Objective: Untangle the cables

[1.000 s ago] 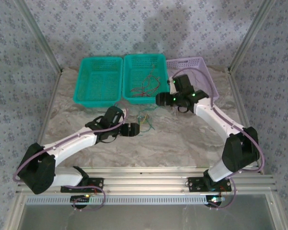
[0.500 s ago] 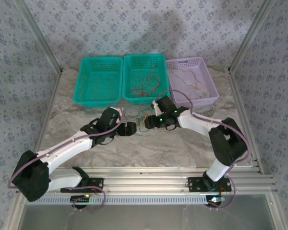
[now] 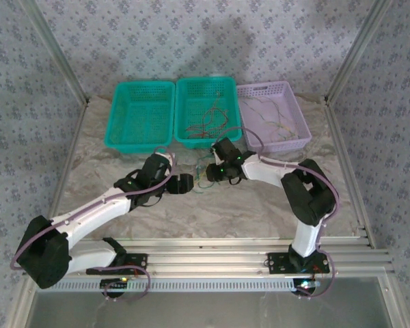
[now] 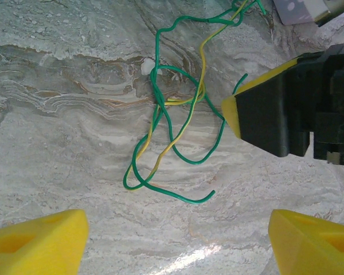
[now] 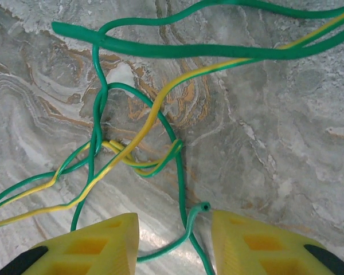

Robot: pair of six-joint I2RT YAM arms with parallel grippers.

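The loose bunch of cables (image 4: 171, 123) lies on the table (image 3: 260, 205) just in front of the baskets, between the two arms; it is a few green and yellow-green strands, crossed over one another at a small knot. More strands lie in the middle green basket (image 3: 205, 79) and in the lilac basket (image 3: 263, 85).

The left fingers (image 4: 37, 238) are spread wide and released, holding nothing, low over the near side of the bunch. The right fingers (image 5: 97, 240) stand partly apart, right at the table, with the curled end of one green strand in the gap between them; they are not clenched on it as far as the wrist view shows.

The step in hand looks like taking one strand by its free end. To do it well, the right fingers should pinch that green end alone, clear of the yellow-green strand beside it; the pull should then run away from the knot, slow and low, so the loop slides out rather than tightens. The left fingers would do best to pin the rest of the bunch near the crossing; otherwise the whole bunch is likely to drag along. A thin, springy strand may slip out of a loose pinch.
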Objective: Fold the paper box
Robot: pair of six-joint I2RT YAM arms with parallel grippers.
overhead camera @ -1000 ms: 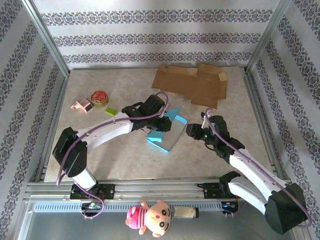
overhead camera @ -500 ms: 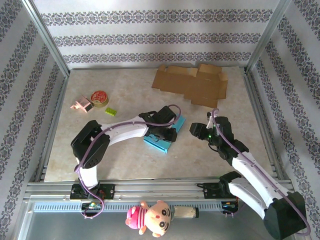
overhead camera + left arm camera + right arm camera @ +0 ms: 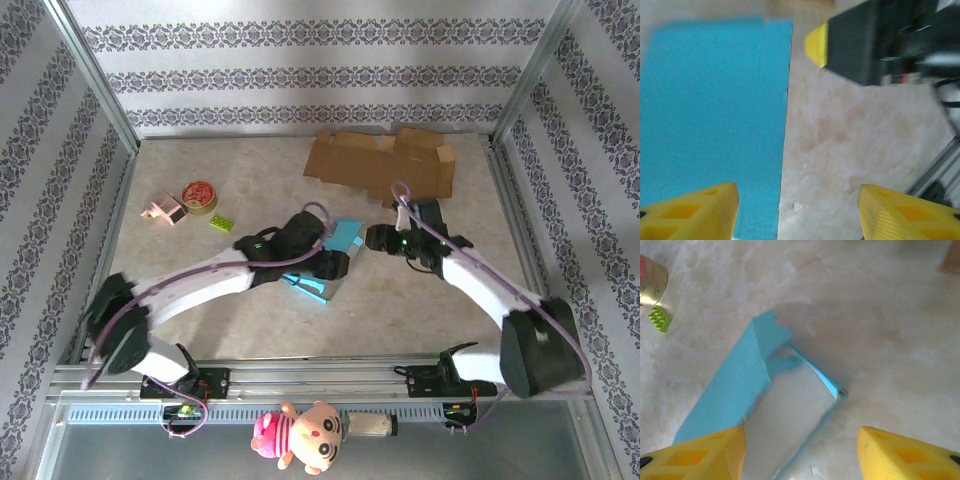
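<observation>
The left jaws stood wide apart with nothing between them, one yellow finger over the blue paper box and the other above bare bench. The right jaws gaped as well, gripping nothing, their ribbed yellow fingers hanging over the box.

The left wrist camera gave only a flat matte blue panel with a straight edge. The right wrist camera showed it as a half-raised sleeve, pale inside, with a notched flap at one end.

From overhead the box lay mid-bench between the two arms, partly beneath the left one. Behind it lay a flattened brown cardboard sheet. Off to the left sat a red-and-tan tape roll and a small green studded brick.
</observation>
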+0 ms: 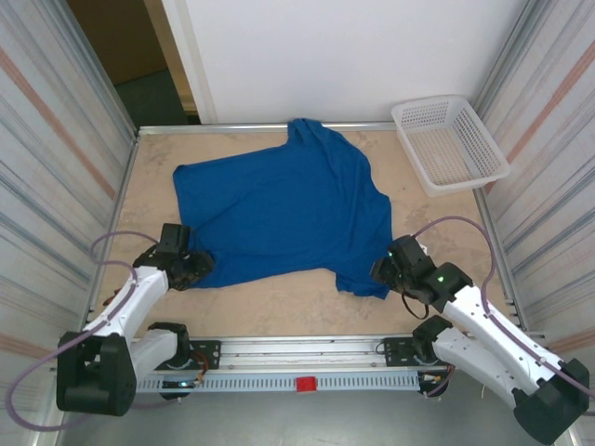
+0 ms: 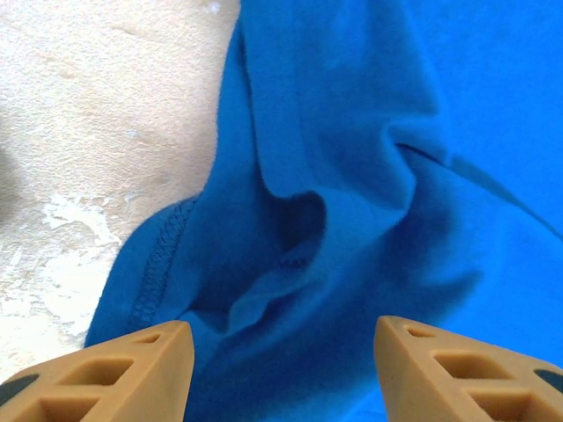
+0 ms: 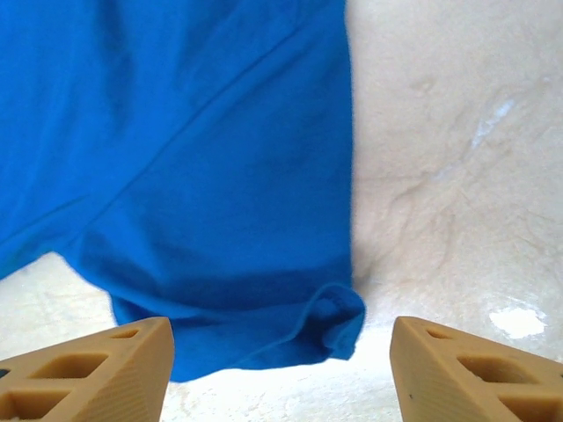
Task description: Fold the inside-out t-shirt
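Starting at the bottom of the top view: the left gripper point(image 1: 189, 267) sits at the lower-left corner of the inside-out t-shirt point(image 1: 284, 209) and the right gripper point(image 1: 388, 268) at its lower-right corner, both low over the table point(image 1: 279, 311). In the left wrist view the fingers point(image 2: 132, 374) stand well apart, with a rumpled bit of stitched hem lying in the gap. Neither pad appears to pinch it, so I read these jaws as open and holding nothing. In the right wrist view the fingers point(image 3: 97, 369) are likewise wide. The hem corner lies between them at bottom centre of the frame, touching neither finger, so this one is also open and empty. Moving up the top view, the shirt lies spread over the centre of the table, mostly flat. The upward face is plain blue, with one lobe reaching the left of the frame and another bunched against the far edge at upper centre. No part is doubled back over another. Judgement: the laying-out looks roughly done, no fold is made yet, and all the folding remains. I cannot tell from these views whether the shirt has been turned right side out. At upper right, well apart from the cloth, stands a white basket point(image 1: 451, 177).
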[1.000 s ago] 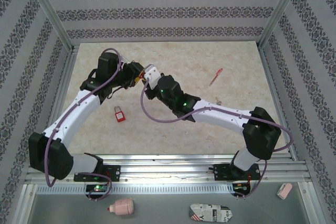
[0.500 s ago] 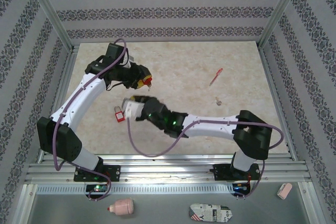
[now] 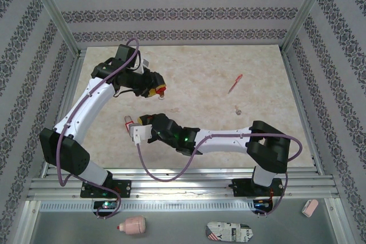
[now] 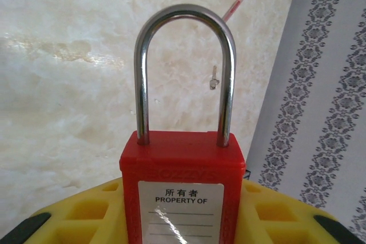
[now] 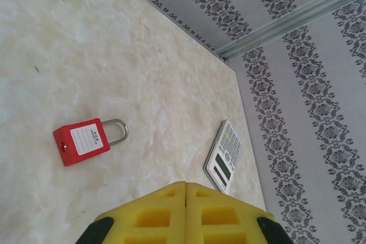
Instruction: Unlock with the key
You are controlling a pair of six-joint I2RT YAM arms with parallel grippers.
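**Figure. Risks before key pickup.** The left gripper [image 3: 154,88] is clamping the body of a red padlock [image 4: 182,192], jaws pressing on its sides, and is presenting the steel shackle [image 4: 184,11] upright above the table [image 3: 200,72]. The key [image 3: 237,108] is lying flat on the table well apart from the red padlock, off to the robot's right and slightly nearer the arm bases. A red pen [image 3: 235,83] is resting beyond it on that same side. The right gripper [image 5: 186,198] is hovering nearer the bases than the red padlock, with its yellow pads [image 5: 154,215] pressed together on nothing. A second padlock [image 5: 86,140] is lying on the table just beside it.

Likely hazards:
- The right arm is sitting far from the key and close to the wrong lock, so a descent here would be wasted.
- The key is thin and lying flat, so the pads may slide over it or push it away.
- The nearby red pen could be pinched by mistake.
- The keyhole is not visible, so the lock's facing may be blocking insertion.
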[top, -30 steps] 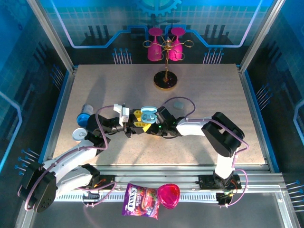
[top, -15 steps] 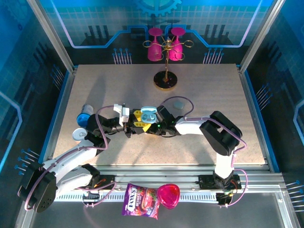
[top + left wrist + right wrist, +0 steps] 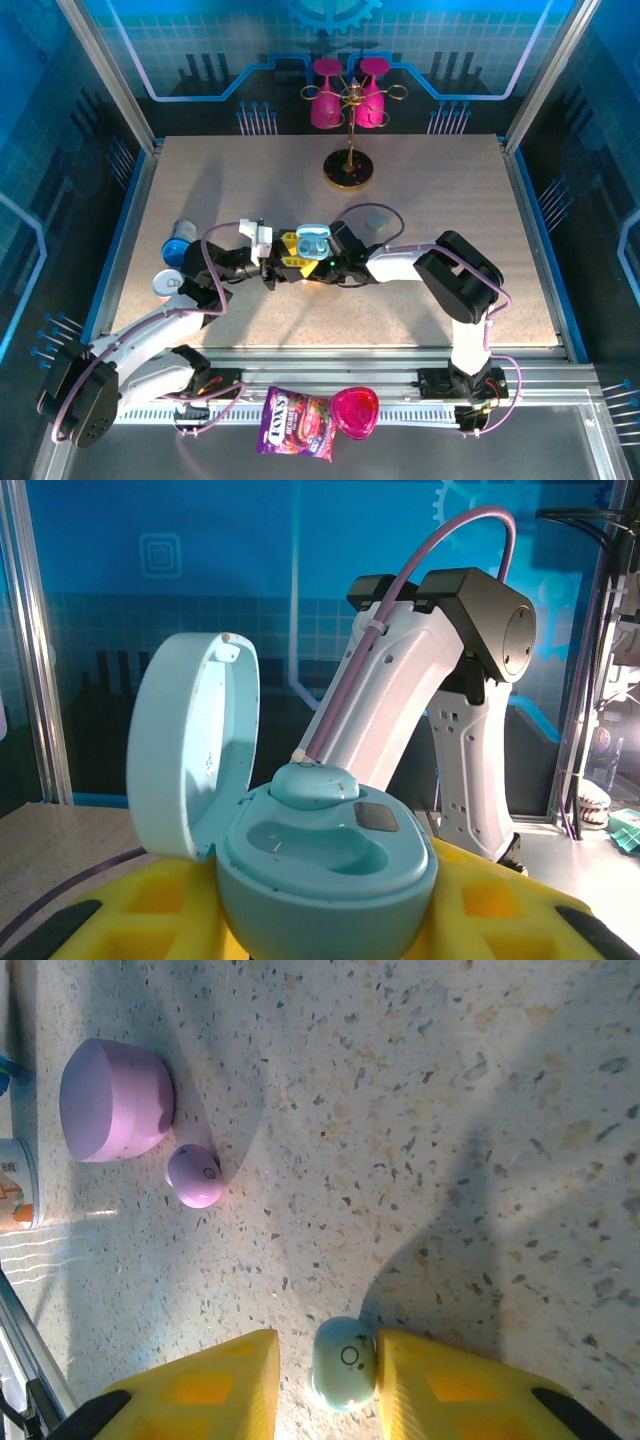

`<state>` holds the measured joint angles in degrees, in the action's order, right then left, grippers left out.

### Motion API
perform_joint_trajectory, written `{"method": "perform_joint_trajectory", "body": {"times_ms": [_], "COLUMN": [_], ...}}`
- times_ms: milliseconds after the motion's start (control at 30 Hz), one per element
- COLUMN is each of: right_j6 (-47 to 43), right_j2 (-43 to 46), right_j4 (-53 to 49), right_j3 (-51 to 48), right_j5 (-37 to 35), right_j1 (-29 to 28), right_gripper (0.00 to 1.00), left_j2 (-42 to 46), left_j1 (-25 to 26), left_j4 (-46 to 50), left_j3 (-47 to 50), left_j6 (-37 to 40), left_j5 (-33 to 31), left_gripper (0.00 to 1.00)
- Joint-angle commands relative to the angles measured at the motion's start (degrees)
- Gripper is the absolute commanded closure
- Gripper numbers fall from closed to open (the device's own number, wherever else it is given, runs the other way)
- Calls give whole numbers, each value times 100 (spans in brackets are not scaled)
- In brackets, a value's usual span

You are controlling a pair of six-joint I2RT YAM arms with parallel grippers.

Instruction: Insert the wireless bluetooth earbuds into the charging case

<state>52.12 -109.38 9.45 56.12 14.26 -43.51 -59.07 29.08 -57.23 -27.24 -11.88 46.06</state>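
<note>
Jaws of the right gripper [image 3: 325, 1355] have been narrowed around the pale earbud [image 3: 345, 1363], seemingly not yet pinched, for transfer to the charging case [image 3: 330, 860] clamped by the left gripper [image 3: 325, 925].

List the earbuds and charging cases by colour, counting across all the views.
Pale blue earbuds: 2
Lilac earbud: 1
Pale blue charging case: 1
Lilac case: 1
Total: 5
</note>
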Motion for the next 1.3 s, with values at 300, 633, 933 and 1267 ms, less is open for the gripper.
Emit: {"method": "perform_joint_trajectory", "body": {"times_ms": [300, 633, 933, 1267], "right_j6": [-100, -366, -939, -1592], "right_j2": [-338, 318, 1614, 3528], "right_j4": [-305, -576, -1560, -3216], "right_j3": [293, 145, -138, -16], "right_j5": [11, -414, -1611, -3160], "right_j1": [53, 53, 157, 150], "right_gripper": [77, 83, 82, 82], "left_j2": [87, 67, -57, -382], "left_j1": [16, 18, 16, 18], "left_j4": [-43, -51, -17, -78], "left_j3": [35, 77, 113, 184], "left_j6": [100, 159, 330, 694], "left_j5": [-63, -184, -462, -1169], "left_gripper": [69, 69, 69, 70]}}
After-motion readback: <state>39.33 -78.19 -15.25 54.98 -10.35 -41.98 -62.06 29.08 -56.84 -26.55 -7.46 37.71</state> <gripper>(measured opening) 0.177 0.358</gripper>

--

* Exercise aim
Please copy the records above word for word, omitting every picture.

* Answer for this exercise
Objective: Untangle the cables

[1.000 s ago] 
[0.500 s ago] 
[now] 
[now] 
[now] 

Robot: pair of six-joint I2RT YAM arms with parallel grippers.

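The loose bunch of cables (image 4: 171, 123) lies on the table (image 3: 260, 205) just in front of the baskets, between the two arms; it is a few green and yellow-green strands, crossed over one another at a small knot. More strands lie in the middle green basket (image 3: 205, 79) and in the lilac basket (image 3: 263, 85).

The left fingers (image 4: 37, 238) are spread wide and released, holding nothing, low over the near side of the bunch. The right fingers (image 5: 97, 240) stand partly apart, right at the table, with the curled end of one green strand in the gap between them; they are not clenched on it as far as the wrist view shows.

The step in hand looks like taking one strand by its free end. To do it well, the right fingers should pinch that green end alone, clear of the yellow-green strand beside it; the pull should then run away from the knot, slow and low, so the loop slides out rather than tightens. The left fingers would do best to pin the rest of the bunch near the crossing; otherwise the whole bunch is likely to drag along. A thin, springy strand may slip out of a loose pinch.
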Objective: Fold the paper box
Robot: pair of six-joint I2RT YAM arms with parallel grippers.
overhead camera @ -1000 ms: 
overhead camera @ -500 ms: 
overhead camera + left arm camera + right arm camera @ +0 ms: 
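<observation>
The left jaws stood wide apart with nothing between them, one yellow finger over the blue paper box and the other above bare bench. The right jaws gaped as well, gripping nothing, their ribbed yellow fingers hanging over the box.

The left wrist camera gave only a flat matte blue panel with a straight edge. The right wrist camera showed it as a half-raised sleeve, pale inside, with a notched flap at one end.

From overhead the box lay mid-bench between the two arms, partly beneath the left one. Behind it lay a flattened brown cardboard sheet. Off to the left sat a red-and-tan tape roll and a small green studded brick.
</observation>
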+0 ms: 
+0 ms: 
+0 ms: 
Task description: Fold the inside-out t-shirt
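Starting at the bottom of the top view: the left gripper point(image 1: 189, 267) sits at the lower-left corner of the inside-out t-shirt point(image 1: 284, 209) and the right gripper point(image 1: 388, 268) at its lower-right corner, both low over the table point(image 1: 279, 311). In the left wrist view the fingers point(image 2: 132, 374) stand well apart, with a rumpled bit of stitched hem lying in the gap. Neither pad appears to pinch it, so I read these jaws as open and holding nothing. In the right wrist view the fingers point(image 3: 97, 369) are likewise wide. The hem corner lies between them at bottom centre of the frame, touching neither finger, so this one is also open and empty. Moving up the top view, the shirt lies spread over the centre of the table, mostly flat. The upward face is plain blue, with one lobe reaching the left of the frame and another bunched against the far edge at upper centre. No part is doubled back over another. Judgement: the laying-out looks roughly done, no fold is made yet, and all the folding remains. I cannot tell from these views whether the shirt has been turned right side out. At upper right, well apart from the cloth, stands a white basket point(image 1: 451, 177).
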[1.000 s ago] 
[0.500 s ago] 
[now] 
[now] 
[now] 
Instruction: Unlock with the key
You are controlling a pair of six-joint I2RT YAM arms with parallel grippers.
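**Figure. Risks before key pickup.** The left gripper [image 3: 154,88] is clamping the body of a red padlock [image 4: 182,192], jaws pressing on its sides, and is presenting the steel shackle [image 4: 184,11] upright above the table [image 3: 200,72]. The key [image 3: 237,108] is lying flat on the table well apart from the red padlock, off to the robot's right and slightly nearer the arm bases. A red pen [image 3: 235,83] is resting beyond it on that same side. The right gripper [image 5: 186,198] is hovering nearer the bases than the red padlock, with its yellow pads [image 5: 154,215] pressed together on nothing. A second padlock [image 5: 86,140] is lying on the table just beside it.

Likely hazards:
- The right arm is sitting far from the key and close to the wrong lock, so a descent here would be wasted.
- The key is thin and lying flat, so the pads may slide over it or push it away.
- The nearby red pen could be pinched by mistake.
- The keyhole is not visible, so the lock's facing may be blocking insertion.
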[top, -30 steps] 
[top, -15 steps] 
[top + left wrist + right wrist, +0 steps] 

`<state>` holds the measured joint angles in degrees, in the action's order, right then left, grippers left out.

### Motion API
perform_joint_trajectory, written `{"method": "perform_joint_trajectory", "body": {"times_ms": [_], "COLUMN": [_], ...}}`
- times_ms: milliseconds after the motion's start (control at 30 Hz), one per element
- COLUMN is each of: right_j6 (-47 to 43), right_j2 (-43 to 46), right_j4 (-53 to 49), right_j3 (-51 to 48), right_j5 (-37 to 35), right_j1 (-29 to 28), right_gripper (0.00 to 1.00), left_j2 (-42 to 46), left_j1 (-25 to 26), left_j4 (-46 to 50), left_j3 (-47 to 50), left_j6 (-37 to 40), left_j5 (-33 to 31), left_gripper (0.00 to 1.00)
- Joint-angle commands relative to the angles measured at the motion's start (degrees)
- Gripper is the absolute commanded closure
- Gripper numbers fall from closed to open (the device's own number, wherever else it is given, runs the other way)
- Calls give whole numbers, each value times 100 (spans in brackets are not scaled)
- In brackets, a value's usual span

You are controlling a pair of six-joint I2RT YAM arms with parallel grippers.

Instruction: Insert the wireless bluetooth earbuds into the charging case

<state>52.12 -109.38 9.45 56.12 14.26 -43.51 -59.07 29.08 -57.23 -27.24 -11.88 46.06</state>
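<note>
Jaws of the right gripper [image 3: 325, 1355] have been narrowed around the pale earbud [image 3: 345, 1363], seemingly not yet pinched, for transfer to the charging case [image 3: 330, 860] clamped by the left gripper [image 3: 325, 925].

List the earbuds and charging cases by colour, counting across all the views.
Pale blue earbuds: 2
Lilac earbud: 1
Pale blue charging case: 1
Lilac case: 1
Total: 5
</note>
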Motion for the next 1.3 s, with values at 300, 633, 933 and 1267 ms, less is open for the gripper.
Emit: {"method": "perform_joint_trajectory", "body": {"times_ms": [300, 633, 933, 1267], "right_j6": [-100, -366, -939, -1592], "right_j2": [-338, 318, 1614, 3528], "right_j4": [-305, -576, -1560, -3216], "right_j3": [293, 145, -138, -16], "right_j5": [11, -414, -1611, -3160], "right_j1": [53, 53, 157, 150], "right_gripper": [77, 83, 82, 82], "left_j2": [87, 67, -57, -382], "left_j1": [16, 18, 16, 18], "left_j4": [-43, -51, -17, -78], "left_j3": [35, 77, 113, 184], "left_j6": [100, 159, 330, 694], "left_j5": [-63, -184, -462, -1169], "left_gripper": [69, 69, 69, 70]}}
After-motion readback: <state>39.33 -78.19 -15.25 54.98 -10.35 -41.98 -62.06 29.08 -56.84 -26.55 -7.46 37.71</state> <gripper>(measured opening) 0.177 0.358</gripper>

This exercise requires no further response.